ACTIVITY
Transcribe the records below exactly as they appear.

GIVEN INFORMATION
=== Begin Enclosure ===

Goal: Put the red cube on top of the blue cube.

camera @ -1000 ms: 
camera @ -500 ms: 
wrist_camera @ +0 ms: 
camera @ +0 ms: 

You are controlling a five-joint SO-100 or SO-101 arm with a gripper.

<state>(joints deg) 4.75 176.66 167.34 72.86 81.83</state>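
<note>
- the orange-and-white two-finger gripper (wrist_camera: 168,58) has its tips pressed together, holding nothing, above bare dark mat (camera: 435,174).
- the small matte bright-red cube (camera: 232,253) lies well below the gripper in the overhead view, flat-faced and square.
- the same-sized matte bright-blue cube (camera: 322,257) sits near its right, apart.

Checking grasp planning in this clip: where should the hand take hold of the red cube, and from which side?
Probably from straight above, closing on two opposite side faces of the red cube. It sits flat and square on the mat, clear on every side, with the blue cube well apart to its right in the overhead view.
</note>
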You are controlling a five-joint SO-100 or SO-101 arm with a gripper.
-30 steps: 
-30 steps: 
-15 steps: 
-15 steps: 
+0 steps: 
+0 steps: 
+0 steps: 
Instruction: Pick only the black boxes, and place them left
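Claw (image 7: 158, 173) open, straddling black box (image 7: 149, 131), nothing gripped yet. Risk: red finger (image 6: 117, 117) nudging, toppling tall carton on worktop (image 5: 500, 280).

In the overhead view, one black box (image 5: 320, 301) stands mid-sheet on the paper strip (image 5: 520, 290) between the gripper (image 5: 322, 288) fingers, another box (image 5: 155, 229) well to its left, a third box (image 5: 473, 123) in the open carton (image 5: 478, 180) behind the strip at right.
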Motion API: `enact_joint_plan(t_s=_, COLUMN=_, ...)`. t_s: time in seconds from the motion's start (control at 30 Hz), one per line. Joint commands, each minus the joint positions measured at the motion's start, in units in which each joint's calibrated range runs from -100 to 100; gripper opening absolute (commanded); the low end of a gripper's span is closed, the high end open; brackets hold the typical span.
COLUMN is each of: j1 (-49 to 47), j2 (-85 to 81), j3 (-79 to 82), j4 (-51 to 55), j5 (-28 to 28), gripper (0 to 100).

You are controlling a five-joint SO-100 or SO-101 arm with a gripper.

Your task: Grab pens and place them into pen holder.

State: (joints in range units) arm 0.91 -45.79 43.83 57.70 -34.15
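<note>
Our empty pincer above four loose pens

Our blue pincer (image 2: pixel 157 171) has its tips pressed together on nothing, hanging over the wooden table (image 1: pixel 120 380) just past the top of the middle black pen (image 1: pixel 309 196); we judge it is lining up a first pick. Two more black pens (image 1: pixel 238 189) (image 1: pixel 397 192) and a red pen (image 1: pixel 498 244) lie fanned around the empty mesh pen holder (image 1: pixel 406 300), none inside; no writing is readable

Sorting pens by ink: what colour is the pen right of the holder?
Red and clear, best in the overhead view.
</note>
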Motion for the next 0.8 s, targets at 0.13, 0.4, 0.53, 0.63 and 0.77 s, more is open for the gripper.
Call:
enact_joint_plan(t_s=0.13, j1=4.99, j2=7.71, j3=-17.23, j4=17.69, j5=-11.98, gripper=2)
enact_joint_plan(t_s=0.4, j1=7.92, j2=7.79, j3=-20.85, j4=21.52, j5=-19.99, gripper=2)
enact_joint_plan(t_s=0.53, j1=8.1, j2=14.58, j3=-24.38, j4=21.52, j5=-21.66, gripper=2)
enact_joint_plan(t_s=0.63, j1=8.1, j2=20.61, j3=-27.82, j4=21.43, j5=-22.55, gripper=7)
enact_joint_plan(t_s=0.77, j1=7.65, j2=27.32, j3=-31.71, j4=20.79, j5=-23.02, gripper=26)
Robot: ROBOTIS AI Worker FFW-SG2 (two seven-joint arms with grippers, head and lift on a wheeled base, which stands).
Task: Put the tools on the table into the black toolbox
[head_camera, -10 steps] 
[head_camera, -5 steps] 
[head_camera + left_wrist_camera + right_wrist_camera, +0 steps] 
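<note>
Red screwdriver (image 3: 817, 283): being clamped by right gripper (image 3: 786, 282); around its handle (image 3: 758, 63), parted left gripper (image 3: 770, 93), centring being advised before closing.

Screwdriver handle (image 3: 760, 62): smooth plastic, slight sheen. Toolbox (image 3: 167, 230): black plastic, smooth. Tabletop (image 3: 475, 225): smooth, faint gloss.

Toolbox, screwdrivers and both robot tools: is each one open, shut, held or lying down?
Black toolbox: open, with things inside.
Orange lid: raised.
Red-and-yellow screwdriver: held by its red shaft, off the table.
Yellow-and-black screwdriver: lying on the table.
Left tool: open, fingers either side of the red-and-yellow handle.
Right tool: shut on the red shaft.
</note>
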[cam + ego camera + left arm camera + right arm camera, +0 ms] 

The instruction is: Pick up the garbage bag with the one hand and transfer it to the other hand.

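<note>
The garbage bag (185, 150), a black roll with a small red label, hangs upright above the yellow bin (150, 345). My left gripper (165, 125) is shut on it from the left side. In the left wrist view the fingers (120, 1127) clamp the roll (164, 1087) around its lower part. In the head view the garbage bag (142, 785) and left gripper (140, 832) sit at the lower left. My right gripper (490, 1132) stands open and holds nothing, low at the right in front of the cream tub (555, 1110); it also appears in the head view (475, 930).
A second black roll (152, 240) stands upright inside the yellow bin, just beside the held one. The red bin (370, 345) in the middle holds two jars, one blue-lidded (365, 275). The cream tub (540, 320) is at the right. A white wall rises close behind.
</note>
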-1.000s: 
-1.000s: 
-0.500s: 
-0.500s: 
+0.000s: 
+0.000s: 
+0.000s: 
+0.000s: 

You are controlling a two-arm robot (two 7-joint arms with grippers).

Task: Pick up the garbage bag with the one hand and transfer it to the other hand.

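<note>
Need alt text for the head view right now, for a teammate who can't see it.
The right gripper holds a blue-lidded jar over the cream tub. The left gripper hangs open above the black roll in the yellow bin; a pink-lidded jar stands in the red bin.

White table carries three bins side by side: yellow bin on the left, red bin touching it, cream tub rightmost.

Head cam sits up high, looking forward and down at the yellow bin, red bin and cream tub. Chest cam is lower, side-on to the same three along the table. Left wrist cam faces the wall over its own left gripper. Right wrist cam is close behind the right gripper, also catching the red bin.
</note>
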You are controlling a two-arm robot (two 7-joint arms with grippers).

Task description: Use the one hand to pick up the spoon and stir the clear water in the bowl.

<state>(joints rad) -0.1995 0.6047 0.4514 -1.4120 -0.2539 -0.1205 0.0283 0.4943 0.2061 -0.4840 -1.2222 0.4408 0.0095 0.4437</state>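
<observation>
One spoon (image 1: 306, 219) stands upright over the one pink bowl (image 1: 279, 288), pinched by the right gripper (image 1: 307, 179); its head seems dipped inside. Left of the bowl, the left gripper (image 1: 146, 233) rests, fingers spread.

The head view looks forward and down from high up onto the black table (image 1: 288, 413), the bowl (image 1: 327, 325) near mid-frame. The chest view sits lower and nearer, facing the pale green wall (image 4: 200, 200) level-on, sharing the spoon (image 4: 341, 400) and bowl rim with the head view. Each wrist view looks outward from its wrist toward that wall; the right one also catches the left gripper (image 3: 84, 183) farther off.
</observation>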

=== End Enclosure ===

TASK ANSWER
Goal: Put the red cube on top of the blue cube.

camera @ -1000 ms: 
camera @ -500 ms: 
wrist_camera @ +0 ms: 
camera @ +0 ms: 

You are controlling a five-joint SO-100 or SO-101 arm with a gripper.

<state>(joints deg) 4.75 176.66 167.34 72.86 81.83</state>
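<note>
- the orange-and-white two-finger gripper (wrist_camera: 168,58) has its tips pressed together, holding nothing, above bare dark mat (camera: 435,174).
- the small matte bright-red cube (camera: 232,253) lies well below the gripper in the overhead view, flat-faced and square.
- the same-sized matte bright-blue cube (camera: 322,257) sits near its right, apart.

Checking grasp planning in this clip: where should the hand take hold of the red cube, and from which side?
Probably from straight above, closing on two opposite side faces of the red cube. It sits flat and square on the mat, clear on every side, with the blue cube well apart to its right in the overhead view.
</note>
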You are controlling a five-joint SO-100 or SO-101 arm with a gripper.
-30 steps: 
-30 steps: 
-15 steps: 
-15 steps: 
+0 steps: 
+0 steps: 
+0 steps: 
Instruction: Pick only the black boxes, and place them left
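Claw (image 7: 158, 173) open, straddling black box (image 7: 149, 131), nothing gripped yet. Risk: red finger (image 6: 117, 117) nudging, toppling tall carton on worktop (image 5: 500, 280).

In the overhead view, one black box (image 5: 320, 301) stands mid-sheet on the paper strip (image 5: 520, 290) between the gripper (image 5: 322, 288) fingers, another box (image 5: 155, 229) well to its left, a third box (image 5: 473, 123) in the open carton (image 5: 478, 180) behind the strip at right.
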Motion API: `enact_joint_plan(t_s=_, COLUMN=_, ...)`. t_s: time in seconds from the motion's start (control at 30 Hz), one per line. Joint commands, each minus the joint positions measured at the motion's start, in units in which each joint's calibrated range runs from -100 to 100; gripper opening absolute (commanded); the low end of a gripper's span is closed, the high end open; brackets hold the typical span.
COLUMN is each of: j1 (-49 to 47), j2 (-85 to 81), j3 (-79 to 82), j4 (-51 to 55), j5 (-28 to 28), gripper (0 to 100).

You are controlling a five-joint SO-100 or SO-101 arm with a gripper.

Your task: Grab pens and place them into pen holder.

State: (joints in range units) arm 0.91 -45.79 43.83 57.70 -34.15
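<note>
Our empty pincer above four loose pens

Our blue pincer (image 2: pixel 157 171) has its tips pressed together on nothing, hanging over the wooden table (image 1: pixel 120 380) just past the top of the middle black pen (image 1: pixel 309 196); we judge it is lining up a first pick. Two more black pens (image 1: pixel 238 189) (image 1: pixel 397 192) and a red pen (image 1: pixel 498 244) lie fanned around the empty mesh pen holder (image 1: pixel 406 300), none inside; no writing is readable

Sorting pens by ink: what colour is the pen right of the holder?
Red and clear, best in the overhead view.
</note>
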Motion for the next 0.8 s, targets at 0.13, 0.4, 0.53, 0.63 and 0.77 s, more is open for the gripper.
Call:
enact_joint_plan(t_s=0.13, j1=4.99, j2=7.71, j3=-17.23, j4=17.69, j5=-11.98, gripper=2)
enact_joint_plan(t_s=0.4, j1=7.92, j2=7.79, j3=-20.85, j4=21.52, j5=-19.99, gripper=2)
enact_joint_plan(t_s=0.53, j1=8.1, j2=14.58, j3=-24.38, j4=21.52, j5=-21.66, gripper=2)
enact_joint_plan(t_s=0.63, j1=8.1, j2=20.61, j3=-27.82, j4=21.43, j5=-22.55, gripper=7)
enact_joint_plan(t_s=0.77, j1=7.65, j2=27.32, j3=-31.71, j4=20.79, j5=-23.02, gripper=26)
Robot: ROBOTIS AI Worker FFW-SG2 (two seven-joint arms with grippers, head and lift on a wheeled base, which stands).
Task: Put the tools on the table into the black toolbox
[head_camera, -10 steps] 
[head_camera, -5 steps] 
[head_camera + left_wrist_camera + right_wrist_camera, +0 steps] 
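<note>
Red screwdriver (image 3: 817, 283): being clamped by right gripper (image 3: 786, 282); around its handle (image 3: 758, 63), parted left gripper (image 3: 770, 93), centring being advised before closing.

Screwdriver handle (image 3: 760, 62): smooth plastic, slight sheen. Toolbox (image 3: 167, 230): black plastic, smooth. Tabletop (image 3: 475, 225): smooth, faint gloss.

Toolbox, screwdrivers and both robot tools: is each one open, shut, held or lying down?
Black toolbox: open, with things inside.
Orange lid: raised.
Red-and-yellow screwdriver: held by its red shaft, off the table.
Yellow-and-black screwdriver: lying on the table.
Left tool: open, fingers either side of the red-and-yellow handle.
Right tool: shut on the red shaft.
</note>
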[cam + ego camera + left arm camera + right arm camera, +0 ms] 

The instruction is: Pick up the garbage bag with the one hand and transfer it to the other hand.

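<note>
The garbage bag (185, 150), a black roll with a small red label, hangs upright above the yellow bin (150, 345). My left gripper (165, 125) is shut on it from the left side. In the left wrist view the fingers (120, 1127) clamp the roll (164, 1087) around its lower part. In the head view the garbage bag (142, 785) and left gripper (140, 832) sit at the lower left. My right gripper (490, 1132) stands open and holds nothing, low at the right in front of the cream tub (555, 1110); it also appears in the head view (475, 930).
A second black roll (152, 240) stands upright inside the yellow bin, just beside the held one. The red bin (370, 345) in the middle holds two jars, one blue-lidded (365, 275). The cream tub (540, 320) is at the right. A white wall rises close behind.
</note>
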-1.000s: 
-1.000s: 
-0.500s: 
-0.500s: 
+0.000s: 
+0.000s: 
+0.000s: 
+0.000s: 

You are controlling a two-arm robot (two 7-joint arms with grippers).

Task: Pick up the garbage bag with the one hand and transfer it to the other hand.

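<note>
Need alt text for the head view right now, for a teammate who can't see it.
The right gripper holds a blue-lidded jar over the cream tub. The left gripper hangs open above the black roll in the yellow bin; a pink-lidded jar stands in the red bin.

White table carries three bins side by side: yellow bin on the left, red bin touching it, cream tub rightmost.

Head cam sits up high, looking forward and down at the yellow bin, red bin and cream tub. Chest cam is lower, side-on to the same three along the table. Left wrist cam faces the wall over its own left gripper. Right wrist cam is close behind the right gripper, also catching the red bin.
</note>
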You are controlling a two-arm robot (two 7-joint arms with grippers).

Task description: Use the one hand to pick up the spoon and stir the clear water in the bowl.

<state>(joints rad) -0.1995 0.6047 0.4514 -1.4120 -0.2539 -0.1205 0.0283 0.4943 0.2061 -0.4840 -1.2222 0.4408 0.0095 0.4437</state>
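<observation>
One spoon (image 1: 306, 219) stands upright over the one pink bowl (image 1: 279, 288), pinched by the right gripper (image 1: 307, 179); its head seems dipped inside. Left of the bowl, the left gripper (image 1: 146, 233) rests, fingers spread.

The head view looks forward and down from high up onto the black table (image 1: 288, 413), the bowl (image 1: 327, 325) near mid-frame. The chest view sits lower and nearer, facing the pale green wall (image 4: 200, 200) level-on, sharing the spoon (image 4: 341, 400) and bowl rim with the head view. Each wrist view looks outward from its wrist toward that wall; the right one also catches the left gripper (image 3: 84, 183) farther off.
</observation>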

What was asked for in the exercise is now done.